▶ [Description of the task]
Each line of the material beneath should be duplicated exactly.

▶ [Dataset section]
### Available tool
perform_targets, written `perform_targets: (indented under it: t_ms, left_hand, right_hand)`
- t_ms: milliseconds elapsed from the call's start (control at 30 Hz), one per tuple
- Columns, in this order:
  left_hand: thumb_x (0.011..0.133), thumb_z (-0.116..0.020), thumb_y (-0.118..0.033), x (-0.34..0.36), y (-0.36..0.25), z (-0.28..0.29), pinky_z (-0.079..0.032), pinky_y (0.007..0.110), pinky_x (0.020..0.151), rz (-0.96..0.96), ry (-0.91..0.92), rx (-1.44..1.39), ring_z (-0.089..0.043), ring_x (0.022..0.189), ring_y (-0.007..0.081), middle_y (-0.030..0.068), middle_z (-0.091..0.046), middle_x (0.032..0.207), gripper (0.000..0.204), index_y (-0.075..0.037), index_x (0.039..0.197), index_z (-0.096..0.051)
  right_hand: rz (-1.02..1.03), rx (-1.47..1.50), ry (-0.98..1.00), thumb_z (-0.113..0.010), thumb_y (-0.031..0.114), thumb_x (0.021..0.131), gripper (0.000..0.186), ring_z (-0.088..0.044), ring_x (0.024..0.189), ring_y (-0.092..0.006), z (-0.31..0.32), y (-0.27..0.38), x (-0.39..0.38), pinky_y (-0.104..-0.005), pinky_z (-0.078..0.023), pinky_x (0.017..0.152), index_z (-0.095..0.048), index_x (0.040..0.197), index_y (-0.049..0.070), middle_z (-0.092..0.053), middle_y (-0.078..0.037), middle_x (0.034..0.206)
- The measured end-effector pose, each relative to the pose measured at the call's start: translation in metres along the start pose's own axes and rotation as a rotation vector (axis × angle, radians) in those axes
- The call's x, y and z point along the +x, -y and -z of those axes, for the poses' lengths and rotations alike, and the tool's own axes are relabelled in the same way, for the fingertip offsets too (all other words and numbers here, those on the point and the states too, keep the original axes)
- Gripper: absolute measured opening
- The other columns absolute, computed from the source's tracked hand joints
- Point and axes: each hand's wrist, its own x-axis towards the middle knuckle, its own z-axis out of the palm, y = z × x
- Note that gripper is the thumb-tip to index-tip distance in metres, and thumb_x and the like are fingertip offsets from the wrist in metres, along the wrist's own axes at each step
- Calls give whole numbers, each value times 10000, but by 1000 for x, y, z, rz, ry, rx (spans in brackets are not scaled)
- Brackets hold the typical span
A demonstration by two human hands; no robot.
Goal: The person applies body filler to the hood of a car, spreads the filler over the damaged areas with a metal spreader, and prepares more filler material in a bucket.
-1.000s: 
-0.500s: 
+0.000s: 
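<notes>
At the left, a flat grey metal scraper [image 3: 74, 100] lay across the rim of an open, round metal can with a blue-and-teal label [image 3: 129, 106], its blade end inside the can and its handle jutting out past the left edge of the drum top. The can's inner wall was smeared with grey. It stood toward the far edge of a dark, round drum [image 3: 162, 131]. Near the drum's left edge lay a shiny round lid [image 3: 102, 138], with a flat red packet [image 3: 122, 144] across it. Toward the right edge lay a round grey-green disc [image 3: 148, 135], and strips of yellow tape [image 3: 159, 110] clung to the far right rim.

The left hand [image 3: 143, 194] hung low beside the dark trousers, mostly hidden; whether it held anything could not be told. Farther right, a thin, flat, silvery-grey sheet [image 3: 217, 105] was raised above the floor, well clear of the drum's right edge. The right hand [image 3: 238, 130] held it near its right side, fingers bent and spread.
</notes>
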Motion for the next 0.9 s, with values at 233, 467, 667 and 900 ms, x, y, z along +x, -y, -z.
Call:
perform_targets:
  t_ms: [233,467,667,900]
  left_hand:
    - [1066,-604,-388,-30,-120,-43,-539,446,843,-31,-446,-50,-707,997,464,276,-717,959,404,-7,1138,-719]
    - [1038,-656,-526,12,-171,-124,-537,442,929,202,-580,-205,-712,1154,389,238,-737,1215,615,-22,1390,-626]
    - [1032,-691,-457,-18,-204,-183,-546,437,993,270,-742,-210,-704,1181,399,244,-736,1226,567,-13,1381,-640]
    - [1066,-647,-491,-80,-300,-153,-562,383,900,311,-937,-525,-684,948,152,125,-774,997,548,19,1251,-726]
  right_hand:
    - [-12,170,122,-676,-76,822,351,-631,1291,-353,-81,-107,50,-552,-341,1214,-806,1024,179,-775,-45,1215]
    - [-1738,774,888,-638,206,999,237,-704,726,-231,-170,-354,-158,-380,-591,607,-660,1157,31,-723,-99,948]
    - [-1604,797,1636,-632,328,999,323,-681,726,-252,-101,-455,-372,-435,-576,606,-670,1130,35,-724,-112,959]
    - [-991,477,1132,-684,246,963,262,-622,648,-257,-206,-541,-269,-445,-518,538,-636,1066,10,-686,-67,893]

▶ [Reply]
### Available tool
perform_targets, written `perform_targets: (indented under it: t_ms, left_hand, right_hand)`
- t_ms: milliseconds elapsed from the call's start (control at 30 Hz), one per tuple
- Columns, in this order:
  left_hand: thumb_x (0.011..0.133), thumb_z (-0.116..0.020), thumb_y (-0.118..0.033), x (-0.34..0.36), y (-0.36..0.25), z (-0.28..0.29), pinky_z (-0.079..0.032), pinky_y (0.007..0.110), pinky_x (0.020..0.151), rz (-0.96..0.96), ry (-0.91..0.92), rx (-1.44..1.39), ring_z (-0.089..0.043), ring_x (0.022..0.189), ring_y (-0.007..0.081), middle_y (-0.030..0.068), middle_z (-0.091..0.046), middle_x (0.032..0.207), gripper (0.000..0.204), index_y (-0.075..0.037), index_x (0.039..0.197), index_z (-0.096..0.051)
  right_hand: rz (-1.02..1.03), rx (-1.47..1.50), ry (-0.98..1.00), thumb_z (-0.113..0.010), thumb_y (-0.031..0.114), thumb_x (0.021..0.131), gripper (0.000..0.186), ring_z (-0.088..0.044), ring_x (0.024..0.189), ring_y (-0.092..0.006), z (-0.31..0.32), y (-0.27..0.38), x (-0.39..0.38), pinky_y (-0.104..-0.005), pinky_z (-0.078..0.023), pinky_x (0.017..0.152), index_z (-0.095..0.048), index_x (0.040..0.197), index_y (-0.049..0.070), middle_z (-0.092..0.053), middle_y (-0.078..0.037), middle_x (0.034..0.206)
- The measured end-effector pose, each relative to the pose measured at the call's start: translation in metres along the start pose's own axes and rotation as a rotation vector (axis × angle, radians) in those axes
- The call's x, y and z point along the +x, -y and -z of those axes, for the poses' lengths and rotations alike, and the tool's own axes are relabelled in the same way, for the fingertip offsets too (all other words and numbers here, those on the point and the states too, keep the original axes)
- Gripper: absolute measured opening
- The other columns absolute, computed from the source's tracked hand joints
- Point and axes: each hand's wrist, its own x-axis towards the middle knuckle, its own z-axis out of the palm, y = z × x
- Note that gripper is the thumb-tip to index-tip distance in metres, and thumb_x and the like are fingertip offsets from the wrist in metres, along the wrist's own axes at each step
- Calls give whole numbers, each value times 10000, but by 1000 for x, y, z, rz, ry, rx (spans in brackets are not scaled)
- Brackets hold the typical span
A demonstration by two human hands; no robot.
Goal: The person applies body filler to the hood of a car, spreads the filler over the damaged areas with a metal spreader, and prepares more filler material in a bucket.
-1.000s: 
-0.500s: 
+0.000s: 
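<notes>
At the left, a flat grey metal scraper [image 3: 74, 100] lay across the rim of an open, round metal can with a blue-and-teal label [image 3: 129, 106], its blade end inside the can and its handle jutting out past the left edge of the drum top. The can's inner wall was smeared with grey. It stood toward the far edge of a dark, round drum [image 3: 162, 131]. Near the drum's left edge lay a shiny round lid [image 3: 102, 138], with a flat red packet [image 3: 122, 144] across it. Toward the right edge lay a round grey-green disc [image 3: 148, 135], and strips of yellow tape [image 3: 159, 110] clung to the far right rim.

The left hand [image 3: 143, 194] hung low beside the dark trousers, mostly hidden; whether it held anything could not be told. Farther right, a thin, flat, silvery-grey sheet [image 3: 217, 105] was raised above the floor, well clear of the drum's right edge. The right hand [image 3: 238, 130] held it near its right side, fingers bent and spread.
</notes>
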Motion for the next 0.9 s, with values at 233, 467, 667 and 900 ms, x, y, z along +x, -y, -z.
Call:
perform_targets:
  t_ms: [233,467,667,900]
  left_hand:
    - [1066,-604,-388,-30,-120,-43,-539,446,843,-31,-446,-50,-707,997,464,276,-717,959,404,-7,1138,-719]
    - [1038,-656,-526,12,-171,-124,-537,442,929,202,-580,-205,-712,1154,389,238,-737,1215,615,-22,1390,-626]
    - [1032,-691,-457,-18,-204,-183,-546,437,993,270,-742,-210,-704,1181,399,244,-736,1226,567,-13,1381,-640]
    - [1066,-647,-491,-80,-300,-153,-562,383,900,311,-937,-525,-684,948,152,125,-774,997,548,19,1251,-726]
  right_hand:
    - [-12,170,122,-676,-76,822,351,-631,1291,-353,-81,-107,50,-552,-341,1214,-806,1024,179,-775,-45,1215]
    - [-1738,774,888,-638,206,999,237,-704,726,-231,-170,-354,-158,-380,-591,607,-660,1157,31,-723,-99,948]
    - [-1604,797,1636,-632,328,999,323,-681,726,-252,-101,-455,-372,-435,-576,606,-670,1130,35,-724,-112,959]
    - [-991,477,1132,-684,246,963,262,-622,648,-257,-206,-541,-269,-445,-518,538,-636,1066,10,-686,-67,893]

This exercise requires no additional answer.